→ Task prompt
Output all the data below verbatim.

→ Given information
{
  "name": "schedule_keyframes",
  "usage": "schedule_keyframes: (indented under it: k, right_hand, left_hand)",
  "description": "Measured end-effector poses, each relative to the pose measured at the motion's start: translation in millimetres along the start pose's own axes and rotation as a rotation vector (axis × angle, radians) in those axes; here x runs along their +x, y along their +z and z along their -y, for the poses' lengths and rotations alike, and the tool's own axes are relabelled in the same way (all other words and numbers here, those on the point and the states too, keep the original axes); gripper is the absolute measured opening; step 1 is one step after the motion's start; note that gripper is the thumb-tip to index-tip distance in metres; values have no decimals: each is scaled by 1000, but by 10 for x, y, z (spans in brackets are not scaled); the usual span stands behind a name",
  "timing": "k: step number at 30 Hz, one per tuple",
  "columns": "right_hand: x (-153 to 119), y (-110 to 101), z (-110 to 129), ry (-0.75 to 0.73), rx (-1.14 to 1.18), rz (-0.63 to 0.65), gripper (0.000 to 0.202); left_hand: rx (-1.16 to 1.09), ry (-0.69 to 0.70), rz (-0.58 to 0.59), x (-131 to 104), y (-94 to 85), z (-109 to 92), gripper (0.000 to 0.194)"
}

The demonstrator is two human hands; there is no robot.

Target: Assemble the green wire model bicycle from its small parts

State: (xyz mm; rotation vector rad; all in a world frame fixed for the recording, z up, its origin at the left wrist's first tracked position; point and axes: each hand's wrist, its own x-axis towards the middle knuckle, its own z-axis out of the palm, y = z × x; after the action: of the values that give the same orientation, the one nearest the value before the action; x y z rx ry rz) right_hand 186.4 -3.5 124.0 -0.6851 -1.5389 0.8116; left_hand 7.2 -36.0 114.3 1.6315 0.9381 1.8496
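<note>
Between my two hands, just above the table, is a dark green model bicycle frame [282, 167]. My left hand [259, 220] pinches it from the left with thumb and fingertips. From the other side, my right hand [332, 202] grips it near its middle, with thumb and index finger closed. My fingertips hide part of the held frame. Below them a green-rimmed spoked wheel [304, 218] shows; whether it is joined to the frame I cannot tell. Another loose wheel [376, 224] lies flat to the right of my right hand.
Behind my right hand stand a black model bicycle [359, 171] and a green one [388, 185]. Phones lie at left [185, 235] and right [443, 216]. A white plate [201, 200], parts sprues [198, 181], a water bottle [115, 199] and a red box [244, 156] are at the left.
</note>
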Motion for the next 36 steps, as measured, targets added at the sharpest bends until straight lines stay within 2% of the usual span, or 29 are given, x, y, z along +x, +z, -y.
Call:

→ Answer section
{
  "name": "schedule_keyframes",
  "usage": "schedule_keyframes: (indented under it: k, right_hand, left_hand)",
  "description": "Measured end-effector poses, each relative to the pose measured at the motion's start: translation in millimetres along the start pose's own axes and rotation as a rotation vector (axis × angle, radians) in those axes; here x runs along their +x, y along their +z and z along their -y, for the poses' lengths and rotations alike, and the tool's own axes are relabelled in the same way (all other words and numbers here, those on the point and the states too, keep the original axes); gripper is the absolute measured opening; step 1 is one step after the motion's start; note that gripper is the thumb-tip to index-tip distance in metres; values have no decimals: each is scaled by 1000, but by 10 for x, y, z (spans in brackets are not scaled); the usual span stands behind a name",
  "timing": "k: step number at 30 Hz, one per tuple",
  "columns": "right_hand: x (-153 to 119), y (-110 to 101), z (-110 to 129), ry (-0.75 to 0.73), rx (-1.14 to 1.18), rz (-0.63 to 0.65), gripper (0.000 to 0.202); left_hand: rx (-1.16 to 1.09), ry (-0.69 to 0.70), rz (-0.58 to 0.59), x (-131 to 104), y (-94 to 85), z (-109 to 92), gripper (0.000 to 0.194)"
}

The demonstrator is two human hands; there is no robot.

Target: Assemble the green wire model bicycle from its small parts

State: (xyz mm; rotation vector rad; all in a world frame fixed for the recording, z up, its origin at the left wrist's first tracked position; point and axes: each hand's wrist, its own x-axis towards the middle knuckle, its own z-axis out of the palm, y = z × x; after the action: of the values that give the same orientation, the one nearest the value before the action; x y z rx ry rz) right_hand 186.4 -3.5 124.0 -0.6851 -1.5389 0.8116; left_hand 7.2 -36.0 114.3 1.6315 0.9381 1.8496
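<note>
Between my two hands, just above the table, is a dark green model bicycle frame [282, 167]. My left hand [259, 220] pinches it from the left with thumb and fingertips. From the other side, my right hand [332, 202] grips it near its middle, with thumb and index finger closed. My fingertips hide part of the held frame. Below them a green-rimmed spoked wheel [304, 218] shows; whether it is joined to the frame I cannot tell. Another loose wheel [376, 224] lies flat to the right of my right hand.
Behind my right hand stand a black model bicycle [359, 171] and a green one [388, 185]. Phones lie at left [185, 235] and right [443, 216]. A white plate [201, 200], parts sprues [198, 181], a water bottle [115, 199] and a red box [244, 156] are at the left.
</note>
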Motion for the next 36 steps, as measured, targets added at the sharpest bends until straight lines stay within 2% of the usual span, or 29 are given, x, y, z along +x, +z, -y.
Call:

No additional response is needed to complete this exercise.